(INFORMATION SUPPLIED Opens)
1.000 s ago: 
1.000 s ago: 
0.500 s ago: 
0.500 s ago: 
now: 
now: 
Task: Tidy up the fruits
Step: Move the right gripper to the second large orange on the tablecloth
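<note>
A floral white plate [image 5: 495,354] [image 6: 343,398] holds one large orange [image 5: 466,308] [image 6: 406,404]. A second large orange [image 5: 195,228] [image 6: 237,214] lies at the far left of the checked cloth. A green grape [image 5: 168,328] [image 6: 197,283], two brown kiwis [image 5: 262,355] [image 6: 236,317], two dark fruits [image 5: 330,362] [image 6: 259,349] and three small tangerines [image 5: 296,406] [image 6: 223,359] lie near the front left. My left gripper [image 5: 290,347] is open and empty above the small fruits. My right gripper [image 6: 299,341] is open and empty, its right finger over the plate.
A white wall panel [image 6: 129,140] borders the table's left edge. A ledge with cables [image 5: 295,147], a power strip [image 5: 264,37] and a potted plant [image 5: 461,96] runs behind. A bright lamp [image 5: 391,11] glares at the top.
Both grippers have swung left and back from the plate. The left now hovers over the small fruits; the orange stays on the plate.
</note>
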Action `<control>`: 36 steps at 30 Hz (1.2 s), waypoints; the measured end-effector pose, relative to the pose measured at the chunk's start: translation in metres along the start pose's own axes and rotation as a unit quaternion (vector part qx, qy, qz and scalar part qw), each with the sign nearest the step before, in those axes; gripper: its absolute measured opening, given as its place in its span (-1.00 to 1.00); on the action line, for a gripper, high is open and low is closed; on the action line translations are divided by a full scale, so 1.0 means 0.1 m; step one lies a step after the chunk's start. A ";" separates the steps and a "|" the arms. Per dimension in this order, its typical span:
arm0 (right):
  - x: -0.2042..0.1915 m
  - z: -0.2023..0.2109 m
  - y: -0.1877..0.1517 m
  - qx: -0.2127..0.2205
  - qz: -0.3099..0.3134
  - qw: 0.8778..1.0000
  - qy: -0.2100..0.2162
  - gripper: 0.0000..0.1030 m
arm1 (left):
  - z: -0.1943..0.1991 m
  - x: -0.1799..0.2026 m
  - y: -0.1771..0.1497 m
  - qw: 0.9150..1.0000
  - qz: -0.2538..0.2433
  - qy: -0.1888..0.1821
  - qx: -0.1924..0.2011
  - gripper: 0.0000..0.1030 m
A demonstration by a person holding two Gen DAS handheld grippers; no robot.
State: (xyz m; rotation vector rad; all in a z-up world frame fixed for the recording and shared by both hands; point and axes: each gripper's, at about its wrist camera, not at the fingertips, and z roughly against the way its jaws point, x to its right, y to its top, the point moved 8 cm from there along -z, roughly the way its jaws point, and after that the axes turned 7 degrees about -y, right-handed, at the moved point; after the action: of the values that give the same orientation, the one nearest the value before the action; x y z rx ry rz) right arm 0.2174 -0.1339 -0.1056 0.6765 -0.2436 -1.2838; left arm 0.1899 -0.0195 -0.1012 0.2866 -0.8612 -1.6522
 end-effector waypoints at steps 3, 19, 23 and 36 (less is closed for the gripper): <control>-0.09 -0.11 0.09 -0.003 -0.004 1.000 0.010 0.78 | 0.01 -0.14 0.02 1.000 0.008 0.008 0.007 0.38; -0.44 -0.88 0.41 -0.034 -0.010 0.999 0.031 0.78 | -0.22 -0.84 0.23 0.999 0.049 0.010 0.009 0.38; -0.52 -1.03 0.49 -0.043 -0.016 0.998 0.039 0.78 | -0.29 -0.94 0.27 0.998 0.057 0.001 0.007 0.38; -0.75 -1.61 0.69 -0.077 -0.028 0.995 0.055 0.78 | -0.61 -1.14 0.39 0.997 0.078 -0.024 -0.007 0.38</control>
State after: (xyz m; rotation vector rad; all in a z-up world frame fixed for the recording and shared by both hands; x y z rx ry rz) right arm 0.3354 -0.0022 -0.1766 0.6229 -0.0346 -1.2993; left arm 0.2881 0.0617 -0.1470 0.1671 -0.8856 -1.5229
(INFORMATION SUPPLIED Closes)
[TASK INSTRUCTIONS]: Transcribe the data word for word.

[EXERCISE ANSWER]:
1.000 s ago: 
1.000 s ago: 
0.500 s ago: 
0.500 s ago: 
now: 
now: 
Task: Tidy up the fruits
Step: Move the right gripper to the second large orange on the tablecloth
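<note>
A floral white plate [image 5: 495,354] [image 6: 343,398] holds one large orange [image 5: 466,308] [image 6: 406,404]. A second large orange [image 5: 195,228] [image 6: 237,214] lies at the far left of the checked cloth. A green grape [image 5: 168,328] [image 6: 197,283], two brown kiwis [image 5: 262,355] [image 6: 236,317], two dark fruits [image 5: 330,362] [image 6: 259,349] and three small tangerines [image 5: 296,406] [image 6: 223,359] lie near the front left. My left gripper [image 5: 290,347] is open and empty above the small fruits. My right gripper [image 6: 299,341] is open and empty, its right finger over the plate.
A white wall panel [image 6: 129,140] borders the table's left edge. A ledge with cables [image 5: 295,147], a power strip [image 5: 264,37] and a potted plant [image 5: 461,96] runs behind. A bright lamp [image 5: 391,11] glares at the top.
Both grippers have swung left and back from the plate. The left now hovers over the small fruits; the orange stays on the plate.
</note>
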Action `<control>`: 36 steps at 30 Hz (1.2 s), waypoints; the measured end-effector pose, relative to the pose measured at the chunk's start: translation in metres along the start pose's own axes and rotation as a unit quaternion (vector part qx, qy, qz and scalar part qw), each with the sign nearest the step before, in those axes; gripper: its absolute measured opening, given as its place in its span (-1.00 to 1.00); on the action line, for a gripper, high is open and low is closed; on the action line translations are divided by a full scale, so 1.0 means 0.1 m; step one lies a step after the chunk's start. A ";" separates the steps and a "|" the arms. Per dimension in this order, its typical span:
arm0 (right):
  - x: -0.2042..0.1915 m
  - z: -0.2023..0.2109 m
  - y: -0.1877..0.1517 m
  - qx: -0.2127..0.2205
  - qz: -0.3099..0.3134
  - qw: 0.8778..1.0000
  - qy: -0.2100..0.2162
  - gripper: 0.0000..0.1030 m
arm1 (left):
  - z: -0.1943..0.1991 m
  - x: -0.1799..0.2026 m
  - y: -0.1771..0.1497 m
  - qw: 0.9150..1.0000
  - qz: -0.2538..0.2433
  - qy: -0.1888..0.1821
  - qx: -0.1924..0.2011
  - gripper: 0.0000..0.1030 m
A demonstration by a person holding two Gen DAS handheld grippers; no robot.
State: (xyz m; rotation vector rad; all in a z-up world frame fixed for the recording and shared by both hands; point and axes: each gripper's, at about its wrist camera, not at the fingertips, and z roughly against the way its jaws point, x to its right, y to its top, the point moved 8 cm from there along -z, roughly the way its jaws point, and after that the axes turned 7 degrees about -y, right-handed, at the moved point; after the action: of the values that give the same orientation, the one nearest the value before the action; x y z rx ry rz) right arm 0.2174 -0.1339 -0.1056 0.6765 -0.2436 -1.2838; left arm 0.1899 -0.0195 -0.1012 0.2866 -0.8612 -1.6522
 end-effector waypoints at steps 3, 19, 23 and 36 (less is closed for the gripper): <control>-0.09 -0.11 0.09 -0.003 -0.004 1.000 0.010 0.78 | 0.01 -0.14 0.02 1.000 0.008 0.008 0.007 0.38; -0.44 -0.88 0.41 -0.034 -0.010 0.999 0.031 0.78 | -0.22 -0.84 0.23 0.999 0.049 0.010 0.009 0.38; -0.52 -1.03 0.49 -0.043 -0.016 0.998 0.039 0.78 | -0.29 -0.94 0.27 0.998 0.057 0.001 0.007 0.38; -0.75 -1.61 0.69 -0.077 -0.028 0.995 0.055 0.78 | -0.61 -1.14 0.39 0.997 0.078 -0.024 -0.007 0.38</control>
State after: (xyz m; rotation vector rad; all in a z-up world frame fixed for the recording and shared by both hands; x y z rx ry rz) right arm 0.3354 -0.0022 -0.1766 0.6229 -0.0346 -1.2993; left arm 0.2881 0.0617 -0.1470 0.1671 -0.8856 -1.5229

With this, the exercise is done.